↓↓↓

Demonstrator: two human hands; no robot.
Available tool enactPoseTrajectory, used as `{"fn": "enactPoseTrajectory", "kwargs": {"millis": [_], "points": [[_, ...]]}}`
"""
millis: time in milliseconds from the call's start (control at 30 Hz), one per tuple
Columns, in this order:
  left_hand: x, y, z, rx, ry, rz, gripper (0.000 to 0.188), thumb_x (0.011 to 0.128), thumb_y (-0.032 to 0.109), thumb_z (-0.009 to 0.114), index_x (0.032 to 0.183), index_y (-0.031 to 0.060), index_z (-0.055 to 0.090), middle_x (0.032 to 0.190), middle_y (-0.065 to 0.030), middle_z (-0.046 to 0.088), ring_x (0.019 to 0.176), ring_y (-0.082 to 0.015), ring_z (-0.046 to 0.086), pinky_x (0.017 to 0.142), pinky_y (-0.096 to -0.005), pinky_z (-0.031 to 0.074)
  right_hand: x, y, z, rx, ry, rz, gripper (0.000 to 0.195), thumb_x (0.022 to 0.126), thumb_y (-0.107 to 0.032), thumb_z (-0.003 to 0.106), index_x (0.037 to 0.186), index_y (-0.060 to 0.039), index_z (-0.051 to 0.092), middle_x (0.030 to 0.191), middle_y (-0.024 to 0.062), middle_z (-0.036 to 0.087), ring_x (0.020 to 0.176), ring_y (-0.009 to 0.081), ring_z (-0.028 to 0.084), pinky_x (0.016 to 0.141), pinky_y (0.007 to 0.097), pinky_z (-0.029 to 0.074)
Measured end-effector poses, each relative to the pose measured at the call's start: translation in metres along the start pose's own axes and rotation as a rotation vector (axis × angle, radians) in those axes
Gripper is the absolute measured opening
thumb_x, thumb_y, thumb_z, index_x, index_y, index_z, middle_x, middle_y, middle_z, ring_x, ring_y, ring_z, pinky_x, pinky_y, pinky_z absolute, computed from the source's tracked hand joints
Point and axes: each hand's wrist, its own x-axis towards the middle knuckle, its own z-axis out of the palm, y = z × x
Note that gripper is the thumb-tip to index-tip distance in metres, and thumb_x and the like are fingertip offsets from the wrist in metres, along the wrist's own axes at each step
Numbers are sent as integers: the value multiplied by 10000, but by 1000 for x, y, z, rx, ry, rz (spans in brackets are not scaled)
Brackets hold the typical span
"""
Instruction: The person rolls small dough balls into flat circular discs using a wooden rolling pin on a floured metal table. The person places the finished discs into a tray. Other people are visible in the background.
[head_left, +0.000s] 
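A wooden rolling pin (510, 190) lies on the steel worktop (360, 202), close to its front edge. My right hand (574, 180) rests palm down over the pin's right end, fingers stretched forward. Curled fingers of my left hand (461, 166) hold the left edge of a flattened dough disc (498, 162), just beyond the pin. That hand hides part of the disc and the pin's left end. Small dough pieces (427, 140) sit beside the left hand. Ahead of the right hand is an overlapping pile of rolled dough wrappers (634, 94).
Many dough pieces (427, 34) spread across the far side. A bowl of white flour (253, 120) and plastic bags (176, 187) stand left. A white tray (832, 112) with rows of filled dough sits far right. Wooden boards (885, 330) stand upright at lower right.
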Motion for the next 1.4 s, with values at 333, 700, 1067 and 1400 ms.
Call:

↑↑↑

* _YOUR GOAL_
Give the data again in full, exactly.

* _SOLUTION FOR THIS EXERCISE_
Demonstrator: two human hands; no robot.
Available tool enactPoseTrajectory, used as `{"fn": "enactPoseTrajectory", "kwargs": {"millis": [_], "points": [[_, ...]]}}`
"""
millis: time in milliseconds from the call's start (control at 30 Hz), one per tuple
Columns, in this order:
  left_hand: x, y, z, rx, ry, rz, gripper (0.000 to 0.188), thumb_x (0.011 to 0.128), thumb_y (-0.032 to 0.109), thumb_z (-0.009 to 0.114), index_x (0.032 to 0.183), index_y (-0.031 to 0.060), index_z (-0.055 to 0.090), middle_x (0.032 to 0.190), middle_y (-0.065 to 0.030), middle_z (-0.046 to 0.088), ring_x (0.019 to 0.176), ring_y (-0.082 to 0.015), ring_z (-0.046 to 0.086), pinky_x (0.017 to 0.142), pinky_y (-0.096 to -0.005), pinky_z (-0.031 to 0.074)
  right_hand: x, y, z, rx, ry, rz, gripper (0.000 to 0.195), thumb_x (0.022 to 0.126), thumb_y (-0.107 to 0.032), thumb_z (-0.003 to 0.106), index_x (0.037 to 0.186), index_y (-0.060 to 0.039), index_z (-0.051 to 0.092), middle_x (0.030 to 0.191), middle_y (-0.024 to 0.062), middle_z (-0.036 to 0.087), ring_x (0.020 to 0.176), ring_y (-0.009 to 0.081), ring_z (-0.028 to 0.084), pinky_x (0.016 to 0.141), pinky_y (0.007 to 0.097), pinky_z (-0.029 to 0.074)
Measured end-effector poses, each relative to the pose measured at the call's start: translation in metres along the start pose's own axes and rotation as a rotation vector (axis × angle, radians) in those axes
Gripper is the absolute measured opening
thumb_x, thumb_y, thumb_z, index_x, index_y, index_z, middle_x, middle_y, middle_z, ring_x, ring_y, ring_z, pinky_x, pinky_y, pinky_z absolute, computed from the source's tracked hand joints
Point and axes: each hand's wrist, its own x-axis towards the middle knuckle, its own z-axis out of the palm, y = z × x
Note that gripper is the thumb-tip to index-tip distance in metres, and thumb_x and the like are fingertip offsets from the wrist in metres, along the wrist's own axes at each step
Numbers are sent as integers: the value multiplied by 10000, but by 1000 for x, y, z, rx, ry, rz (spans in brackets are not scaled)
Brackets hold the typical span
"""
Instruction: The person rolls small dough balls into flat circular discs using a wooden rolling pin on a floured metal table. The person places the finished discs into a tray. Other people are visible in the background.
[head_left, +0.000s] 
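A wooden rolling pin (510, 190) lies on the steel worktop (360, 202), close to its front edge. My right hand (574, 180) rests palm down over the pin's right end, fingers stretched forward. Curled fingers of my left hand (461, 166) hold the left edge of a flattened dough disc (498, 162), just beyond the pin. That hand hides part of the disc and the pin's left end. Small dough pieces (427, 140) sit beside the left hand. Ahead of the right hand is an overlapping pile of rolled dough wrappers (634, 94).
Many dough pieces (427, 34) spread across the far side. A bowl of white flour (253, 120) and plastic bags (176, 187) stand left. A white tray (832, 112) with rows of filled dough sits far right. Wooden boards (885, 330) stand upright at lower right.
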Motion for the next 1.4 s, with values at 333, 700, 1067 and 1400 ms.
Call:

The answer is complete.